With the inherited annotations, you need to count them only once per disease. That is, if a patient has abn of the brain, and abn of the spinal cord, this would naively result in two inferred annotations for abn or the nervous system, but this is wrong, because according to the HPO model the annotation needs to be counted only once.

kshefchek commented 6 years ago

Okay I was going about this wrong then!

TomConlin commented 6 years ago

It could be interesting to look at from the phenotype ancestor "score card" point of view. but you still would not compute over them just split out a count to be looked up later.

kshefchek commented 6 years ago

If it's interesting I will leave it as an option and compute it both ways. I understand everyone’s point that you can only be in one of two states of abnormality at the system level (present/absent). But say a patient presents with a mole on their arm, and an abscess on their thigh, would we not say they have two skin abnormalities occurring together?

pnrobinson commented 6 years ago

imho that is not the context of this approach-- we are not talking about what is happening in an individual patient, we are talking about whether any two diseases share an abnormality. I think it would be just confusing to double count in this way.

kshefchek commented 6 years ago

we are talking about whether any two diseases share an abnormality

It sounds like the way I'm calculating this is fundamentally wrong, as I'm looking at phenotypes occurring within the same disease.

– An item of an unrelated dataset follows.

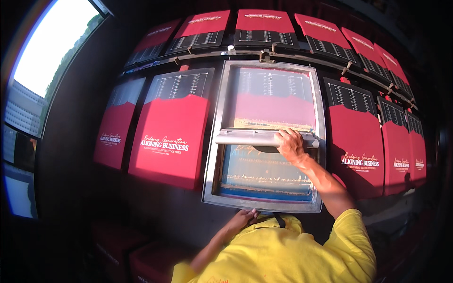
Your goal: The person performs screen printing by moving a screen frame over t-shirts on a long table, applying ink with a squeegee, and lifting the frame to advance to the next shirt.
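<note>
A metal-framed printing screen [216,118] lies in front of me over one of the boards, its mesh showing a pale pink area at the far part and a blue area at the near part. My right hand [289,143] is closed round the right part of a squeegee [245,137], a long pale bar lying across the screen's middle. Closed at the screen's near edge, my left hand [244,219] grips the frame, its fingertips partly hidden. Pale yellowish ink streaks [273,124] run across the mesh beyond the squeegee.
Boards carrying red fabric panels with white print, such as a left one [170,141] and a right one [356,146], flank the screen. Several more stand in a far row [264,21] behind a metal rail [207,54]. A small bottle [231,49] sits by the rail. A bright window [52,47] is at left.
</note>
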`<state>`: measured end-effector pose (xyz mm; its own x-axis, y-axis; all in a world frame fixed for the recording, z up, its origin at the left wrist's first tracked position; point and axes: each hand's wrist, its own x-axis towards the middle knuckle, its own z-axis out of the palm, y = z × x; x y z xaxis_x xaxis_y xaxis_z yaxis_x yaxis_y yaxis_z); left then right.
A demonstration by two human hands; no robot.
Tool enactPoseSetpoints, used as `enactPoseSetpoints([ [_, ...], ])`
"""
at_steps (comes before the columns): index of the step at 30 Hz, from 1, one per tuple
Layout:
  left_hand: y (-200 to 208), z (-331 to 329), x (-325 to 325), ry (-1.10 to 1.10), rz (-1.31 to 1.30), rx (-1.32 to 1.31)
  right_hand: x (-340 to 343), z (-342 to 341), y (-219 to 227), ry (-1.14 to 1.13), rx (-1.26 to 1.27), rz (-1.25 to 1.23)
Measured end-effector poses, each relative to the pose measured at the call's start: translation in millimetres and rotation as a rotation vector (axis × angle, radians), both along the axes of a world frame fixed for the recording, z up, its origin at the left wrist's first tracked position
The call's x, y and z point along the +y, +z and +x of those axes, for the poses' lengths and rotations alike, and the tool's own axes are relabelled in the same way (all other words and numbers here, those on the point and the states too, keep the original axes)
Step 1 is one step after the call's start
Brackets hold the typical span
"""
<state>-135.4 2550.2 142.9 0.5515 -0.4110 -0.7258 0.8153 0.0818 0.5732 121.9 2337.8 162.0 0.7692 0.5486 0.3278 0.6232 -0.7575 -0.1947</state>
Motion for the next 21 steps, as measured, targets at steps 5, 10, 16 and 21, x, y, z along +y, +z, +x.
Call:
enactPoseSetpoints([
  [5,-9,1,1,0.008,-0.085,-0.016,4,52,45,0.056,0.246,-0.043],
  [10,-15,2,4,0.025,-0.193,-0.027,0,84,79,-0.023,0.993,-0.096],
  [16,-16,1,6,0.055,-0.253,0.010,-15,-24,85,0.011,0.791,-0.095],
  [21,19,3,14,-0.078,0.105,-0.320,-14,-156,45,-0.004,0.103,-0.036],
])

pnrobinson commented 6 years ago

I see -- I would say not wrong but a different calculation. I was thinking that we take all diseases that have HPO:X and then ask what the most common co-occuring terms are. Possibly both calculations are interesting....

cmungall commented 6 years ago

Here is what I think should be done.

This should be done as a standard enrichment test between two gene sets. i.e. a fisher exact test for genes in P1 vs genes in P2, with appropriate correction for multiple tests. Skip tests if P1 and P2 are mutual ancestors/descendants.

Note this will give you a lot of significant matches between siblings and grandsiblings etc, so the appropriate background test is the set of all genes in the MRCAs of P1 and P2. The goal is to find latent connections not already in the ontology.

As far as implementation, I would avoid any direct computation in solr. Just load everything into main memory and do the calculations there with any necessary optimizations. The language is largely irrelevant, but note that ontobio has all the necessary calls to load into an association object any set of annotations in monarch, so the same analysis could be repeated for human PxP with genes, PxP with diseases, mouse PxP, PxP with orthologous genes (ie phenologs), PxGO, DxGO etc.

kshefchek commented 6 years ago

@cmungall can you look at the notebook here https://github.com/monarch-initiative/monarch-app/issues/1538#issuecomment-377278609 and comment if I'm setting up the fisher exact test correctly? I think we're on the same page but not certain. In your example does the intersection of diseases annotated to P1|P2 go in the 2x2 table?